Mayor DeBenedittis attended the school from 1973 to 1980. "A lot of the values you learn that stay with you for the rest of your life, you learn in elementary school," DeBenedittis said. According to DeBenedittis he often tells children at HES, "I went here and if I can grow up and be the mayor, you can too."
From the ’80s Stephanie Gepford was in the first class at HES to enter the French immersion program. She discussed how having a second language has been an advantage over the years and how grateful she is to the program. "Behind every memory [of HES] is a teacher that believed in me," Gepford said.
Gretchen Durant Clardy is a school alumni and the daughter of Paula Durant a third and fourth grade teacher at HES. Like Gepford, she spoke fondly of the immersion program and of the caliber of teachers at HES. A recent mother, Clardy complimented the school saying, "it is my dream that she will one day come here and get to do the program."

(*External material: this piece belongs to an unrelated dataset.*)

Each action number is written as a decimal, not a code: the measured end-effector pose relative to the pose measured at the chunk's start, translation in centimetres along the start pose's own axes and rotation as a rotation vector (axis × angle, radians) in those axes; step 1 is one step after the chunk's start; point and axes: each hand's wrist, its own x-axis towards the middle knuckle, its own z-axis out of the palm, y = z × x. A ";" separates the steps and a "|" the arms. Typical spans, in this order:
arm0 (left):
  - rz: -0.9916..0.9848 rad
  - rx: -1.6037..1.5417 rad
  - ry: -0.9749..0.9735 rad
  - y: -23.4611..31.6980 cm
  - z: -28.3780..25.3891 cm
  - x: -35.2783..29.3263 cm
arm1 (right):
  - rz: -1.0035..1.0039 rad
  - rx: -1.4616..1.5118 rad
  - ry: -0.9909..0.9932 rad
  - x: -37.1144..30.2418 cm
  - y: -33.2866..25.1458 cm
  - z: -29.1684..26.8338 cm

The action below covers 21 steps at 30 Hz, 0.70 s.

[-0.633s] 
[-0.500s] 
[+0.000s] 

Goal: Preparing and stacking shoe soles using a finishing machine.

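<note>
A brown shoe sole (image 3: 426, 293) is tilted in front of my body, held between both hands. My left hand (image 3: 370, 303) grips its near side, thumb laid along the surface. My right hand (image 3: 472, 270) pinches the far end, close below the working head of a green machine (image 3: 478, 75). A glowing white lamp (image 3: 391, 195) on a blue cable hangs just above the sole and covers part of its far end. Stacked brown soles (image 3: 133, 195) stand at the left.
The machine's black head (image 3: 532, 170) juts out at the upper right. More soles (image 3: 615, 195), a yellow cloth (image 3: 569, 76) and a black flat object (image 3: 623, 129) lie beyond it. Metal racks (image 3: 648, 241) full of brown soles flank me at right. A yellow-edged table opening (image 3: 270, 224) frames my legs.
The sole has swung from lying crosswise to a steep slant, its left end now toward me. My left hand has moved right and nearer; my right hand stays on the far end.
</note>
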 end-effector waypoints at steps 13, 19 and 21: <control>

Jacob Reeves, a graduate from the 2000s not only spoke at the celebration but he worked for months to complete a project at HES that will endure for years to come. A mural, done as part of his Eagle Scout project, is now part of the main hallway. Reeves said he wanted to give something back to the school and that the mural seemed fitting. He said he hopes the mural "has added a lot to the character of our school."
Sixth grader Michael "Misha" Barth spoke for the current students at HES. He explained that he felt prepared for the challenges of middle school and beyond because of the education and mentoring he received at HES. "It’s sad that I have to leave Herndon Elementary this year but I have learned many great things," Barth said.
CURRENT PRINCIPAL Ann Gwynn said that when she took the job at HES, it was explained to her that traditions were valued highly at the school. She has worked to maintain those traditions as well as build new ones to match the diversity and growth at the school. "I’m very excited to have gotten the privilege of being principal during these exciting times," Gwynn said. Looking around at the standing room only crowd that represented 50 years of students and staff, she said, "It says a lot about the culture of the school when this many people are willing to give up their time to be here."